Who developed the world's first microprocessor?
A microprocessor is generally defined to be a single-chip central processing unit (CPU). To earn the name, a microprocessor does not have to include the program memory (e.g. ROM) data memory (RAM), or peripheral interfaces (e.g. serial ports), but many modern microprocessors include all of these.
The Intel 4004 is widely considered to be the world's first microprocessor. Wary of spurious lawsuits, Intel makes no such bold claims, but there is no doubt that the 4004 was the first customer-programmable microprocessor to reach the commercial market. You simply could not buy anything like it before its introduction on November 15, 1971.
To be fair, during the 1970-1971 period of Intel's 4004 development, Texas Instruments (TI) was also working on 4-bit CPU-on-a-chip technology for use in their line of calculator products. Regardless of who might have achieved "first silicon," there was a key difference between Intel's and TI's efforts. Although TI was developing a chip that contained all the elements of a microprocessor, it was designed to perform only one purpose, to be the "brain" of a calculator. Intel was also developing the 4004 for calculator applications, but their CPU-on-a-chip architecture could be programmed to control a wide variety of electronic devices from traffic signals to test equipment, according to the instructions stored in the external ROM. After the 4004's debut, Intel actively developed the nascent microprocessor market with their line of design tools like the Intellec 4, whereas TI focused on the "calculator on a chip" market for five years before finally releasing their TMS1000 family of 4-bit "microcontrollers" in 1976, which integrated the CPU, program ROM, data RAM, and I/O logic into a single chip. By then Intel had already introduced their famous 8-bit 8080, but there was plenty of market opportunities for TI's far less expensive, 4-bit "computer on a chip." Not long after, Intel introduced their own microcontroller family, the most famous being the 8-bit 8051, one of the most "cloned" microcontroller of all time and still in active use today.
Like the surprise witness at the end of so many television courtroom dramas like Perry Mason and Law and Order, in 1998 the U.S. Navy declassified details of the F-14 "Tomcat" jet fighter avionics.

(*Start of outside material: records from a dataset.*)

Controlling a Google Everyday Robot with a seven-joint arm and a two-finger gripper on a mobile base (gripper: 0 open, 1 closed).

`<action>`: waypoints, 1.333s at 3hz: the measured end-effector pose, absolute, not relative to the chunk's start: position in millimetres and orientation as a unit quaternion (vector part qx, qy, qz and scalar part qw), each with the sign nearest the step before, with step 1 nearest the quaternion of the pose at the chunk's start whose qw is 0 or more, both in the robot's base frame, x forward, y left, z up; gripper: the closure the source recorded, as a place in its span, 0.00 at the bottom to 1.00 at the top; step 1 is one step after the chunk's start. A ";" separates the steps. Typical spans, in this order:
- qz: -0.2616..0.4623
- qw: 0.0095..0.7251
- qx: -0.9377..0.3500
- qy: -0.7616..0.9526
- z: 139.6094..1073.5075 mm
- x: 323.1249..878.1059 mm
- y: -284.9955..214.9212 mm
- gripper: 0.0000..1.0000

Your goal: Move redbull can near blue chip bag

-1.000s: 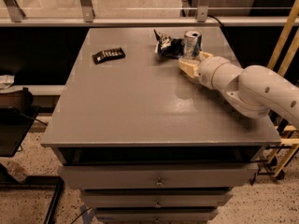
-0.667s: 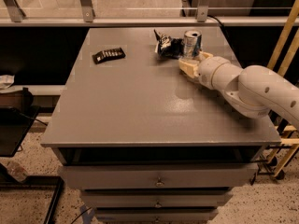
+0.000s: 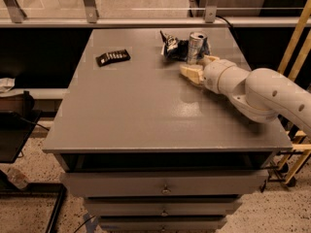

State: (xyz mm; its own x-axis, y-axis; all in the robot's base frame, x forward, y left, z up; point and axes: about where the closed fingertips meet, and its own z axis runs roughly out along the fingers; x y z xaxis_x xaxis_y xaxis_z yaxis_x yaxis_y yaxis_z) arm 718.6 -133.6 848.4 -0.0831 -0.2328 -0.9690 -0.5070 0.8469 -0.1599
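The redbull can [image 3: 195,46] stands upright at the far right of the grey table [image 3: 146,96], touching or just beside the blue chip bag [image 3: 173,47], which lies crumpled to its left and behind it. My gripper [image 3: 198,68] is just in front of the can, low over the table, at the end of my white arm [image 3: 257,93] that comes in from the right. Its cream fingers [image 3: 190,73] point left and hold nothing; the can stands free beyond them.
A flat black rectangular packet [image 3: 112,58] lies at the far left of the table. A metal rail and glass run behind the table's far edge. A yellow frame [image 3: 299,47] stands at the right. Drawers [image 3: 165,188] sit below the front edge.
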 end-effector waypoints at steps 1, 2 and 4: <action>0.105 0.632 -0.253 0.725 852.0 718.5 -133.7 0.00; 0.094 0.653 -0.245 0.710 871.6 714.7 -144.3 0.00; 0.049 0.678 -0.211 0.703 903.9 676.3 -200.3 0.00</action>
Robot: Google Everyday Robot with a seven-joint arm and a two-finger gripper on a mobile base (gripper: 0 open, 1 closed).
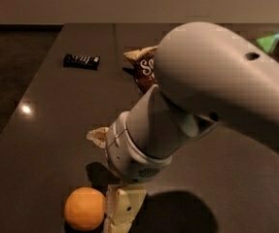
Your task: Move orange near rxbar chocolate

Developed by Garrett AiResearch in the late-1960s and secretly deployed one year before the 4004's commercial debut, the Central Air Data Computer (CADC) is responsible for directing the F-14's flight control surfaces and displaying pilot information. With its pipelined, 20-bit datapath, the CADC is significantly more advanced than the 4004 in many ways, and arguably the world's first digital signal processor (DSP) chip set. Interestingly, the CADC has no flow-of-control instructions (jump, conditional branch, subroutine call, etc.). Its program continually loops, and the processor's architecture uses "data steering" to effect decisions. This approach has the advantage that the datapath's pipeline always stays full. In terms of computational power integrated onto silicon, the CADC was truly years ahead of its commercial rivals.